Exercise prompt: Wherever the string "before" shows up in the records below, return that line.
*** Data for this task Section Begins ***
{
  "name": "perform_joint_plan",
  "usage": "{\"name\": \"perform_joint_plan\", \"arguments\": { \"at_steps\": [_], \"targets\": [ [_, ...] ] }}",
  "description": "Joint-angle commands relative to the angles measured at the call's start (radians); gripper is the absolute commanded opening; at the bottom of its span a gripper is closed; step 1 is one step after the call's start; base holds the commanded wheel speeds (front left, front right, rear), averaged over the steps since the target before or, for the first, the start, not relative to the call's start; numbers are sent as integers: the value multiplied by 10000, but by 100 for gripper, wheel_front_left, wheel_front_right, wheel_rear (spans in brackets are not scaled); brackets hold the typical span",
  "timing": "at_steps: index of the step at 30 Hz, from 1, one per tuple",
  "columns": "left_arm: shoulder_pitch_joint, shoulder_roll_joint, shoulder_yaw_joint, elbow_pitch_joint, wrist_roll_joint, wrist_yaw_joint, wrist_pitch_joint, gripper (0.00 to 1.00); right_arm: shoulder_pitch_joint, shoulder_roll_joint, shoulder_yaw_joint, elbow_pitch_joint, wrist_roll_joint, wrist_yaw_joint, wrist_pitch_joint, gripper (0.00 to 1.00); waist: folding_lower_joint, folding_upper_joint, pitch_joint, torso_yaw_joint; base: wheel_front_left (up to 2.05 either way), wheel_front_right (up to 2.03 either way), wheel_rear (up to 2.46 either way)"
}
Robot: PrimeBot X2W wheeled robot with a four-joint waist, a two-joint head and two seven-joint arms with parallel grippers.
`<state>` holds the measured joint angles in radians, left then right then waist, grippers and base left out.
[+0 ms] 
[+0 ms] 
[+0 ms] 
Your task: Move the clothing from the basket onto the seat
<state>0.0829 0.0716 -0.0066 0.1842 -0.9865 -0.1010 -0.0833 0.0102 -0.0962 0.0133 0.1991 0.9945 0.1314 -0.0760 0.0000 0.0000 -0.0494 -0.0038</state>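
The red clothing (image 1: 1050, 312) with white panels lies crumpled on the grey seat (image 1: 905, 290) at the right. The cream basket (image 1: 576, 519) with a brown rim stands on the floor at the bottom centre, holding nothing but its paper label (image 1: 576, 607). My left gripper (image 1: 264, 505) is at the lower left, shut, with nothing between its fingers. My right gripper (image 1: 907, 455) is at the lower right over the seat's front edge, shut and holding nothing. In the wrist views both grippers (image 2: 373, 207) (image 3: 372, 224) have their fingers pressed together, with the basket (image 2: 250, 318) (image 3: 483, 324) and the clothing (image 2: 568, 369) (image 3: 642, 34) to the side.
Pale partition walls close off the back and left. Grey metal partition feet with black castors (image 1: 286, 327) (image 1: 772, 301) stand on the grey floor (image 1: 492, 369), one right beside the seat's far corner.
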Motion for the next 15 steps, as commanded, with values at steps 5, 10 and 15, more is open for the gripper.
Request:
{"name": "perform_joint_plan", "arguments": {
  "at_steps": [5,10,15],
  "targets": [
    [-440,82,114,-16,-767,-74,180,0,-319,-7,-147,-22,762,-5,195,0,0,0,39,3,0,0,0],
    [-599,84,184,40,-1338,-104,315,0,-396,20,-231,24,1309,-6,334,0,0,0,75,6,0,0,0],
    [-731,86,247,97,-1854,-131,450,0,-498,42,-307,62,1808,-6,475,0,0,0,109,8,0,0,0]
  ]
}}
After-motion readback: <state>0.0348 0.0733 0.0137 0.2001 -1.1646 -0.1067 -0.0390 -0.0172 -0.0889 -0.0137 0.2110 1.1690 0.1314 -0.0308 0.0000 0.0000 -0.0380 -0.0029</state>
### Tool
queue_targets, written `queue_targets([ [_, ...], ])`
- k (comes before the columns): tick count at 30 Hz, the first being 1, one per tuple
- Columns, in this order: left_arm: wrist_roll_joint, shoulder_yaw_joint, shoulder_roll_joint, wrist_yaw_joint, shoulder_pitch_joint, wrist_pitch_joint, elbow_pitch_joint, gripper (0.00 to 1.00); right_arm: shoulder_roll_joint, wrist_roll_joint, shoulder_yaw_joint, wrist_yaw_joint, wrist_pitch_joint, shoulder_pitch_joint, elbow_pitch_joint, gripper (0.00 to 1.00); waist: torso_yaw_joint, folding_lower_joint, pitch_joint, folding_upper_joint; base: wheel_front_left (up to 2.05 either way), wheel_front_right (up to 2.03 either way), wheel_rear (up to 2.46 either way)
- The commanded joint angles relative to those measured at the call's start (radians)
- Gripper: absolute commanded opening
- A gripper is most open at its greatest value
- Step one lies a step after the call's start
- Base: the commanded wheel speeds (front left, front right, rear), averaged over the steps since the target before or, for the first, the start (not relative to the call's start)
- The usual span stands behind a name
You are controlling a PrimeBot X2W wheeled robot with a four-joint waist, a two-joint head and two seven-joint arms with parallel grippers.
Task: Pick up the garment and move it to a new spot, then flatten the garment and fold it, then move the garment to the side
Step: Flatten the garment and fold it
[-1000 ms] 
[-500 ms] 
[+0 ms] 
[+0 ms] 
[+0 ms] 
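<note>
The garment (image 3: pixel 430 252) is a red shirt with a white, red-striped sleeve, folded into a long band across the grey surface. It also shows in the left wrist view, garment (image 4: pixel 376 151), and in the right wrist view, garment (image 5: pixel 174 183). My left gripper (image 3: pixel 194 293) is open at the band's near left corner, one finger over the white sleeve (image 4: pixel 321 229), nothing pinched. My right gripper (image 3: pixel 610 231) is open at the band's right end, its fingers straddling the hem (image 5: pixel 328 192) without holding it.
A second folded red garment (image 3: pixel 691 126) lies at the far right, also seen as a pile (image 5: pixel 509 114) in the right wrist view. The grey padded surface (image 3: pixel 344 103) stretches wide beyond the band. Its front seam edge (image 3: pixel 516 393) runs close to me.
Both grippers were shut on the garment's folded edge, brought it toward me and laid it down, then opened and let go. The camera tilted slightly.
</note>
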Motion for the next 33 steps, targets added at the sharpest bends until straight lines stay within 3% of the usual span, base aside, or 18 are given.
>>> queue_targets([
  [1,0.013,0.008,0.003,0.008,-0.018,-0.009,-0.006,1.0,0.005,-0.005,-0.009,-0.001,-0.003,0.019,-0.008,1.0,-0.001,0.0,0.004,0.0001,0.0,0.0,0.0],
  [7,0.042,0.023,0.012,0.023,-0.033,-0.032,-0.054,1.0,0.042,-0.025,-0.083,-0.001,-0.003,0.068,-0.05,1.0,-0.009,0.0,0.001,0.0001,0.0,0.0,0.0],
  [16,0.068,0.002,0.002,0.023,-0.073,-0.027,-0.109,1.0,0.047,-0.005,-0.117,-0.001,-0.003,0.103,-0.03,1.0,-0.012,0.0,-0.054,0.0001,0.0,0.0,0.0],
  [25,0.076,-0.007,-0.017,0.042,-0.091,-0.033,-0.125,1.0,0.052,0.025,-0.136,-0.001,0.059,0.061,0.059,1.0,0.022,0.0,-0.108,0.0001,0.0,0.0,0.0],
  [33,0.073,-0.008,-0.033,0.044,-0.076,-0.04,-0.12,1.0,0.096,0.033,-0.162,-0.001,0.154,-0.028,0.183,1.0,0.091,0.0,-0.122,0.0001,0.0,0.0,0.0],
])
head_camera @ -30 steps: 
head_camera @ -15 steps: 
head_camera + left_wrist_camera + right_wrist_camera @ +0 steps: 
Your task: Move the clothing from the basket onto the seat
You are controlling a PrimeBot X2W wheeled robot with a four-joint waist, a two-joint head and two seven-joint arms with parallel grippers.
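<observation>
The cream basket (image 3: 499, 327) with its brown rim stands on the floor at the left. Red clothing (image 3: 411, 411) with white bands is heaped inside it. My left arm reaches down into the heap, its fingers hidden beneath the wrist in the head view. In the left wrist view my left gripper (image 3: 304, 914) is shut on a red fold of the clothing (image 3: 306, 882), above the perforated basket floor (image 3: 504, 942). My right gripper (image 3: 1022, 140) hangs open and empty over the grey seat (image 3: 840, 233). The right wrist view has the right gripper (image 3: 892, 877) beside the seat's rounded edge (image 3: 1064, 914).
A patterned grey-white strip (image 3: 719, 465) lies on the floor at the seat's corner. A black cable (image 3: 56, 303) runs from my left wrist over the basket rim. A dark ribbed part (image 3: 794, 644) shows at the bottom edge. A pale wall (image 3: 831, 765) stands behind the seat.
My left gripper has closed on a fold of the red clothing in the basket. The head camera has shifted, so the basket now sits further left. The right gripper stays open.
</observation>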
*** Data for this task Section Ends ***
The answer:
  "description": "Joint-angle commands relative to the angles measured at the call's start (radians); gripper is the absolute commanded opening; at the bottom of its span a gripper is closed; step 1 is one step after the call's start; base holds the commanded wheel speeds (front left, front right, rear), averaged over the steps since the target before or, for the first, the start, not relative to the call's start; numbers are sent as integers: the value multiplied by 10000, but by 100 for gripper, wheel_front_left, wheel_front_right, wheel_rear (spans in brackets are not scaled); brackets hold the typical span",
- k (comes before the columns): tick count at 30 Hz, the first being 1, one per tuple
- Base: the commanded wheel speeds (front left, front right, rear), averaged over the steps since the target before or, for the first, the start (not relative to the call's start)

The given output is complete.